The United States is more advanced than Europe in various ways, though not in every respect. Over the past couple of days, I have seen some news--primarily from Bloomberg--concerning mobile app stores as well as vertical mergers that surprisingly suggest the EU is currently has smarter priorities in place when it comes to tech competition regulation. The cradle of antitrust law can regain its thought leadership, but must get its act together--such as its Open App Markets Act (OAMA).
On Tuesday, Bloomberg reported on a statement by Microsoft President Brad Smith at his company's annual shareholder meeting the same day, according to which he's confident in his case for the acquisition of Activision Blizzard King (NASDAQ:ATVI), but also said this:
"I’m disappointed that the FTC didn’t give us the opportunity to even sit down with the staff to even talk about our proposal to even see if there was a solution there."

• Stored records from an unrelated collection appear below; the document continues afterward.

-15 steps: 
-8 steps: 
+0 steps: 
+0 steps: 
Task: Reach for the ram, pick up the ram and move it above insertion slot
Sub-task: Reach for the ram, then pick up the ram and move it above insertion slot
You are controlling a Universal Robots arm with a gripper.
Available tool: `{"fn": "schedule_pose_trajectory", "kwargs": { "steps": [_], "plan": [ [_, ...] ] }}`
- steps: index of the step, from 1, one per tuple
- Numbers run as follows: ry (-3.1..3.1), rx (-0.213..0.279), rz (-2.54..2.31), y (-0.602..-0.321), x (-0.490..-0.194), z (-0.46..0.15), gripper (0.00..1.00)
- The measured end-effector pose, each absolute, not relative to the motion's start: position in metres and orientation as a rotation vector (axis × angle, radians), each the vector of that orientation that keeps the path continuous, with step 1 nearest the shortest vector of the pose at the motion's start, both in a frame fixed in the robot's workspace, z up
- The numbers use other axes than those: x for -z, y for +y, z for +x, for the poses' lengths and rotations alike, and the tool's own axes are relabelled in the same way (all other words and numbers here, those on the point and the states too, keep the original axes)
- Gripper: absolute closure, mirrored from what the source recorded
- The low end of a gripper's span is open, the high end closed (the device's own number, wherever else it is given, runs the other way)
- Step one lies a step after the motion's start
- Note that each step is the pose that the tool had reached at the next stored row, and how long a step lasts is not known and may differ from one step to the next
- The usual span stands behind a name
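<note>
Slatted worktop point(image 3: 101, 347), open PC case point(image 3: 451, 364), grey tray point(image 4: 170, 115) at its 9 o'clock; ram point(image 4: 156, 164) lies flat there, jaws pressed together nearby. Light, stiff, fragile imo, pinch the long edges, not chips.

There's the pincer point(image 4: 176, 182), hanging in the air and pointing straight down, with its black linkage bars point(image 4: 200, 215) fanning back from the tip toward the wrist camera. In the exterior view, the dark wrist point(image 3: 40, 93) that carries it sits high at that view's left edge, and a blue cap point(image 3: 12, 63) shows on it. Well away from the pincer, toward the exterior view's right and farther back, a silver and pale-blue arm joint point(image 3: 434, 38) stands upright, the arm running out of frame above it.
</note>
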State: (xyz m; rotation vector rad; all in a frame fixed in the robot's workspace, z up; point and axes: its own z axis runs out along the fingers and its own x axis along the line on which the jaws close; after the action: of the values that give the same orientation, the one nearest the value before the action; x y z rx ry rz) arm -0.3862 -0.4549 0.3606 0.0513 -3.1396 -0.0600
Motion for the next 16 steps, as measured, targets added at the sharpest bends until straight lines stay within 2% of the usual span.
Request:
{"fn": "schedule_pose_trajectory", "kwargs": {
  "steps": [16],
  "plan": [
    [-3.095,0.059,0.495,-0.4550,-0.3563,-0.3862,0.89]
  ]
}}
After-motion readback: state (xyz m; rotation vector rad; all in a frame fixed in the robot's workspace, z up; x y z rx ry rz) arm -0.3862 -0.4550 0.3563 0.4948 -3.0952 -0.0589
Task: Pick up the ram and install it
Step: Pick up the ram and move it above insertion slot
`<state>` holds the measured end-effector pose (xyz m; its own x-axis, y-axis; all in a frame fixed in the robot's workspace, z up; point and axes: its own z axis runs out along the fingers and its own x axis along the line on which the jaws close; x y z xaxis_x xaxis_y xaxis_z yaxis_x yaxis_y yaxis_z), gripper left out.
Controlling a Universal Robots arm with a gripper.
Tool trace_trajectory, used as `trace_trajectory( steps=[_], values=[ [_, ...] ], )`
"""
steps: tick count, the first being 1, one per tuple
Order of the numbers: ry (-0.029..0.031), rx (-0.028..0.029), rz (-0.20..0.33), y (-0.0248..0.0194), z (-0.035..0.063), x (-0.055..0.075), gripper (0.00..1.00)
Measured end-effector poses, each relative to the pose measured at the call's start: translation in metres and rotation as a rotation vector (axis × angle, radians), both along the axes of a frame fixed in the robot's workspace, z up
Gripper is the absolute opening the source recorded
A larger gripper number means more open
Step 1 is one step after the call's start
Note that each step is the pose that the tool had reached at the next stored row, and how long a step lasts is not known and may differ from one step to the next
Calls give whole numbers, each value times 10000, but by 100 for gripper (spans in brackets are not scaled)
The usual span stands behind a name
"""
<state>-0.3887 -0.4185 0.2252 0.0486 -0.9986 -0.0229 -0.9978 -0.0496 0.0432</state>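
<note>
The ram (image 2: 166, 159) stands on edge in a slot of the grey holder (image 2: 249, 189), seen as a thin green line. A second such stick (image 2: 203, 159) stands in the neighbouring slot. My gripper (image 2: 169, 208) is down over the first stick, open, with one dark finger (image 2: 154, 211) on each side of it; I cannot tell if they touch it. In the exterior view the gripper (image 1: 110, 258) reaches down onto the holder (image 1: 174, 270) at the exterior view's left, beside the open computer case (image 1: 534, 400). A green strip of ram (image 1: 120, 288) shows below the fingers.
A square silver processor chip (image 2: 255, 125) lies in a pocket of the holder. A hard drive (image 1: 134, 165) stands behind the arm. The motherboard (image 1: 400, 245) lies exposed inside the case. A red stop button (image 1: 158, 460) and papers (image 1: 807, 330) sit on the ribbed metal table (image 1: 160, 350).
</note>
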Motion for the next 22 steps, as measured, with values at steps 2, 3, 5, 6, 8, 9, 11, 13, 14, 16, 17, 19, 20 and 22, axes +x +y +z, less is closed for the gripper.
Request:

The Federal Trade Commission didn't dispute this specifically and merely told Bloomberg that remedy proposals will always be considered. But it's one thing whether a company can submit a proposal and it will be read (more or less) and another whether a competition authority constructively resolves a potential issue through dialog. It's a lot easier to work out a solution if the two sides meet and talk.
The FTC's press release that announced the complaint on Thursday made it clear to me that the FTC was suing for the sake of suing, as I called it in my immediate reaction. That impression was based not only on the press release (and later reinforced by the actual complaint, which has shocking deficiencies as well as reports that Microsoft even offered a Call of Duty commitment to the benefit of Sony's PlayStation Plus multi-game subscription service), but in the build-up to the decision there had been some media reports that indicated the FTC simply wanted to sue, period.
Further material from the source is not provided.